▶ [WORK REQUIRED]
Output only the lines below from the one holding "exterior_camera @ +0" down to the one holding "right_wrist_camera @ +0", both end lines included and every picture dropped.

[Records drawn from a dataset]
· · ·
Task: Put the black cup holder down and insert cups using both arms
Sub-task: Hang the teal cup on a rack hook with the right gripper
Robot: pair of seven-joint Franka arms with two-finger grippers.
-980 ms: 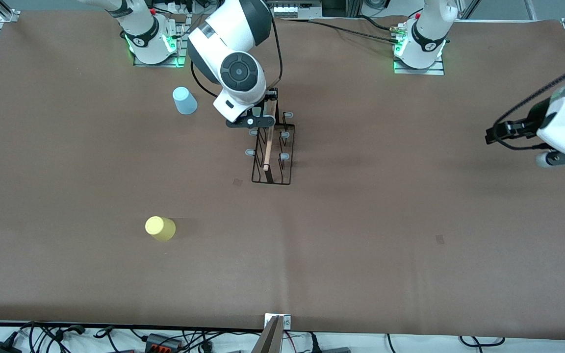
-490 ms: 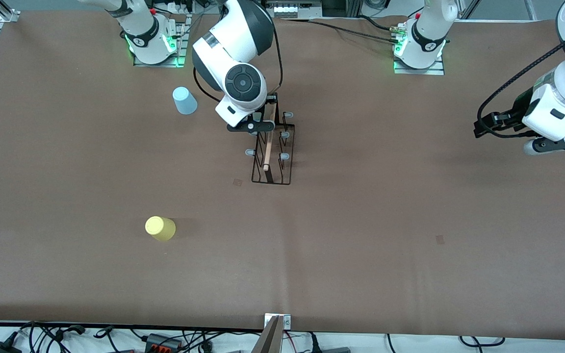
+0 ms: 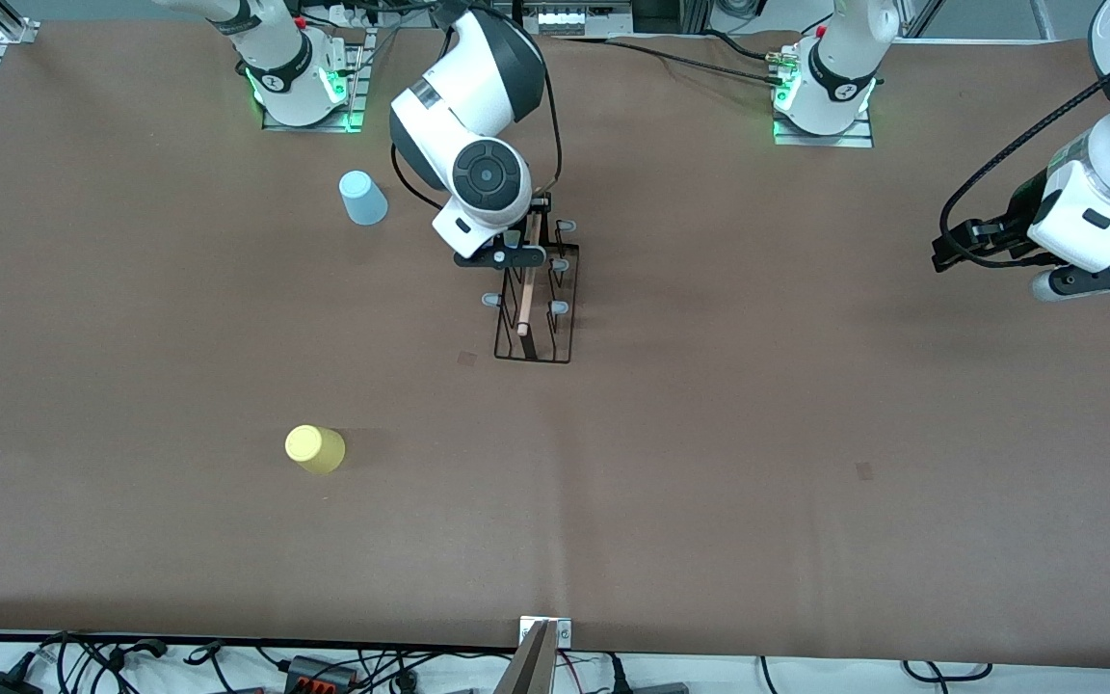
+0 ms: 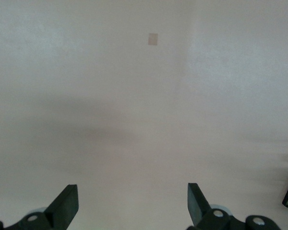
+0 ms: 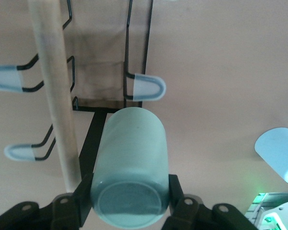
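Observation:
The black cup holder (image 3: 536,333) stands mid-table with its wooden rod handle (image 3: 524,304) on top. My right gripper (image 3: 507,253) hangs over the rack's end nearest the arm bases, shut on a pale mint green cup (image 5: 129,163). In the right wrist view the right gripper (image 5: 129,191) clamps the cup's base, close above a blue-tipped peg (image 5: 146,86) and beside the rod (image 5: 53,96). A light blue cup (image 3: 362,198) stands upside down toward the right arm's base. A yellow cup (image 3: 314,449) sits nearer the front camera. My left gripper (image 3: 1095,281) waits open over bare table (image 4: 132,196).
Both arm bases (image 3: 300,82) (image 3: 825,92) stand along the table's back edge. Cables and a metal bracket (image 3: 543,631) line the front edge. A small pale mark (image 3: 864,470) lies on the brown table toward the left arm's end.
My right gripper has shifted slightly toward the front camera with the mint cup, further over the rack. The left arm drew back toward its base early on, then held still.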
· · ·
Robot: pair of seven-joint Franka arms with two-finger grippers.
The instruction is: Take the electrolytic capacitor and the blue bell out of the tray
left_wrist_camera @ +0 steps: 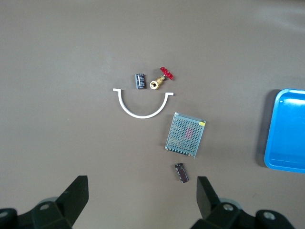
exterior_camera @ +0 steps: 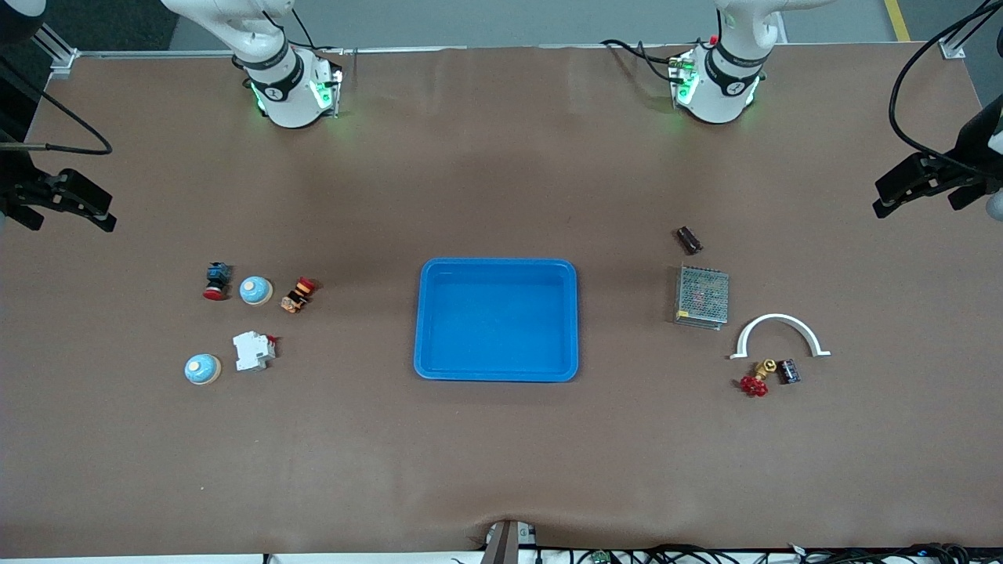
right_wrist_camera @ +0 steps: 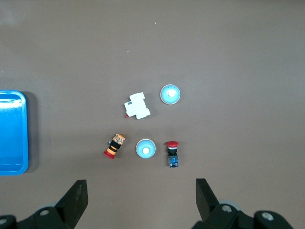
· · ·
▶ [ANSWER TO THE EXERCISE]
exterior_camera @ +0 steps: 
right_wrist_camera @ +0 steps: 

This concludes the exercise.